Fine-Grained Zero-Shot Learning with DNA as Side Information
This addresses the problem of costly manual annotations in fine-grained zero-shot learning for species classification, offering a more accessible alternative to word vectors, though it is domain-specific and incremental in method.
The paper tackles fine-grained zero-shot learning by using DNA as side information for species classification, achieving competitive performance on the CUB dataset and outperforming state-of-the-art methods by a wide margin on a new insect dataset with over a thousand species.

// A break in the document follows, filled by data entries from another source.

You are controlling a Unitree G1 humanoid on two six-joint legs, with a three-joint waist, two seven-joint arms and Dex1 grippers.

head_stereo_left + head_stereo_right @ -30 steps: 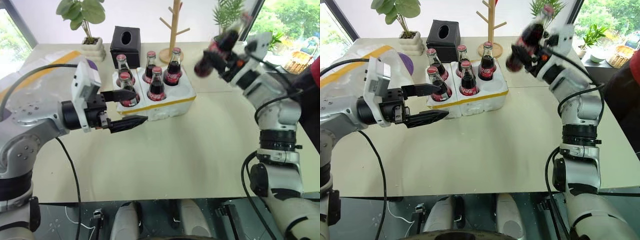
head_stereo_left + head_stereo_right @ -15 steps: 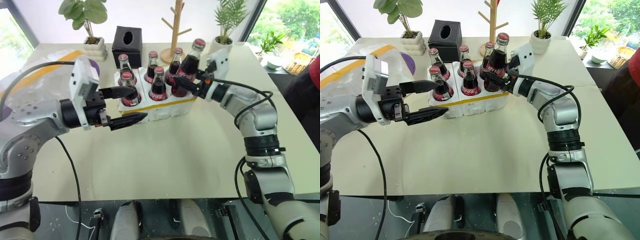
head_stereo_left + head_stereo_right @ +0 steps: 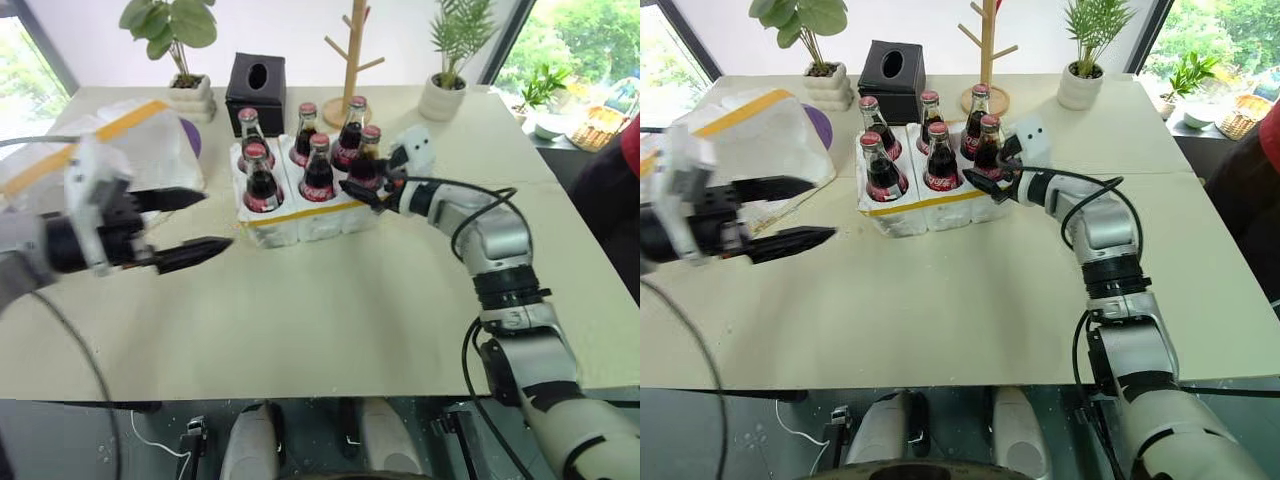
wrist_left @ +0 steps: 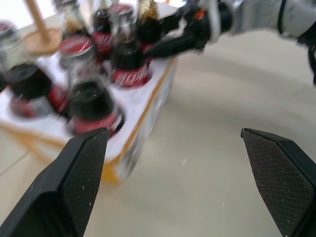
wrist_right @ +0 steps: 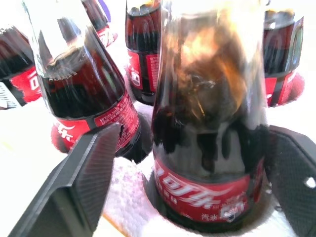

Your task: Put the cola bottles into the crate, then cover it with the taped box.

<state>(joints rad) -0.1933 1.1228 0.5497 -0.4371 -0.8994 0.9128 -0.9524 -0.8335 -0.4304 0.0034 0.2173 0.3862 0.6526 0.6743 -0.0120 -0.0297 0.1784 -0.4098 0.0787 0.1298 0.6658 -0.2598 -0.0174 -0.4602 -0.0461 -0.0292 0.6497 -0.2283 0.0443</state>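
Pale beige tabletop point(image 3: 330, 300), seam line running across it on right side. Black tissue box point(image 3: 251, 92) at far edge as landmark. Left of tissue box: leafy plant in white pot point(image 3: 183, 60). Right of tissue box: bare wooden branch stand point(image 3: 349, 60) on round base; further right, spiky green plant in white pot point(image 3: 447, 60). Behind tissue box: bright white wall. Windows at both far corners, daylight, green foliage point(image 3: 590, 50) outside on right. Dark floor below tabletop's near edge.
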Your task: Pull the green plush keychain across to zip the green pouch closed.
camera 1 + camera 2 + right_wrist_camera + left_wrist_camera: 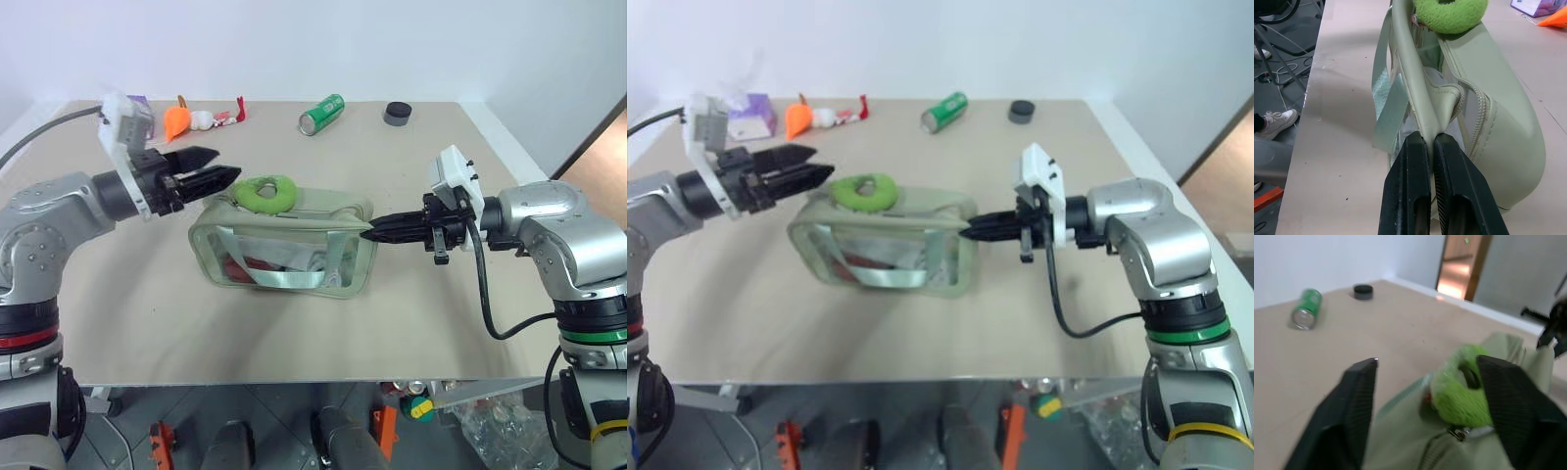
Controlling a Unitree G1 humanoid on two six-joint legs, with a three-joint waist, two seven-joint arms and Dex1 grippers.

Fine-grained zero-shot learning task requires some form of side-information to transfer discriminative information from seen to unseen classes. As manually annotated visual attributes are extremely costly and often impractical to obtain for a large number of classes, in this study we use DNA as side information for the first time for fine-grained zero-shot classification of species. Mitochondrial DNA plays an important role as a genetic marker in evolutionary biology and has been used to achieve near-perfect accuracy in the species classification of living organisms. We implement a simple hierarchical Bayesian model that uses DNA information to establish the hierarchy in the image space and employs local priors to define surrogate classes for unseen ones. On the benchmark CUB dataset, we show that DNA can be equally promising yet in general a more accessible alternative than word vectors as a side information. This is especially important as obtaining robust word representations for fine-grained species names is not a practicable goal when information about these species in free-form text is limited. On a newly compiled fine-grained insect dataset that uses DNA information from over a thousand species, we show that the Bayesian approach outperforms state-of-the-art by a wide margin.